How do you derive the compound pendulum formula?

Question

How do you derive $$T=2\pi\sqrt{I/mgl},$$ where $I$ is the moment of inertia and $l$ is the length of the pendulum? Is it even the right formula?

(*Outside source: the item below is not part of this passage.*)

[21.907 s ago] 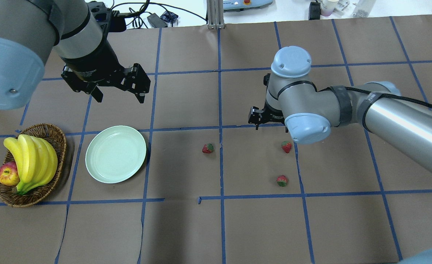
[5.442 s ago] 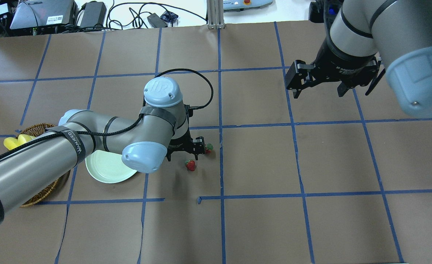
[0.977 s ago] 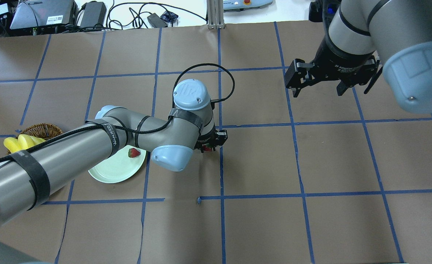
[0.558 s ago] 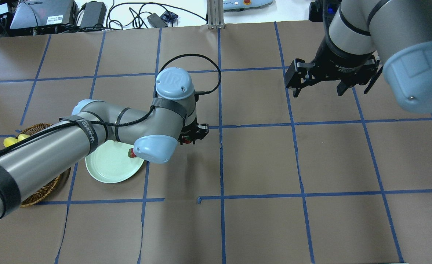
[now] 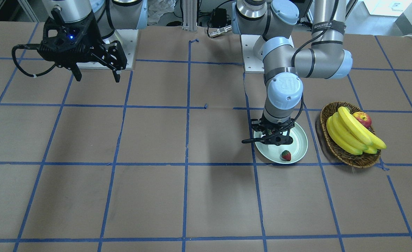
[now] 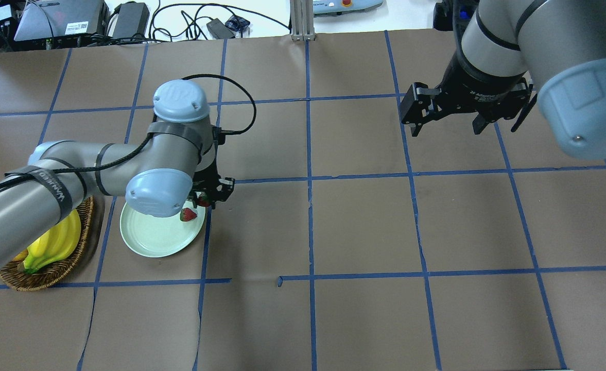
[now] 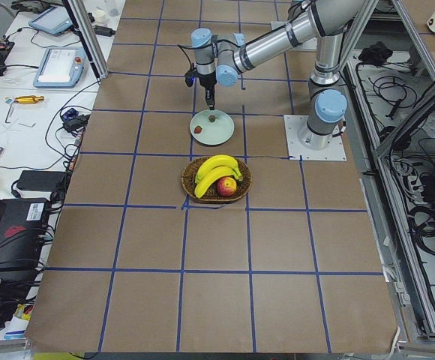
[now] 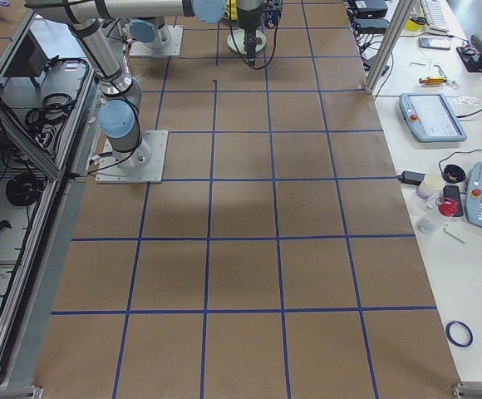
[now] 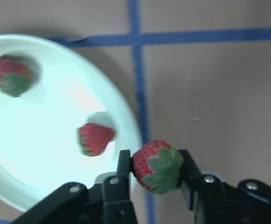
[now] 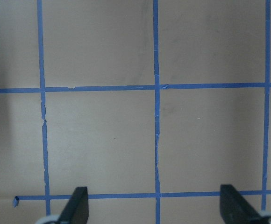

How would I derive a compound pendulum formula for a pendulum similar to a clock pendulum with a disc attached to a rod?

Answer 1

How to drive the equation $~T=\ldots~$

you start with the position vectors to the pendulum center of mass $~\vec P_{\rm cm}~$ and the position vector to the disc $~\vec P_d~$

$$\vec P_{\rm cm}=\frac l2\, \begin{bmatrix} \sin(\varphi) \\ \cos(\varphi) \\ \end{bmatrix}\quad, \vec P_d=l\, \begin{bmatrix} \sin(\varphi) \\ \cos(\varphi) \\ \end{bmatrix} $$

from here the velocity of the CM and the velocity of the disc

$$\vec v_{\rm cm}=\frac{d}{dt}\,\vec P_{\rm cm}=\ldots\quad, \vec v_{d}=\frac{d}{dt}\,\vec P_d=\ldots$$

with the kinetic energy

$$T=\frac 12\left(m_p\,\vec v_{\rm cm}\cdot \vec v_{\rm cm}+m_d\vec v_{d}\cdot\,\vec v_{d}+I_{P}\dot\varphi^2\right)$$

the potenzial energy

$$U=m_p\,g\,(\vec P_{\rm cm})_y+m_d\,g\,(\vec P_{d})_y$$

and EL you obtain the equation of motion

$$\ddot\varphi+ \underbrace{\frac{l(m_p\,g+2\,m_d)}{2\,I_P}}_{\omega^2}\,\sin(\varphi)=0$$

for a small angle $~\varphi~$ $$\ddot\varphi+\omega^2\,\varphi=0$$

and with

$$\omega=\frac{2\,\pi}{T}$$

you obtain $~T~$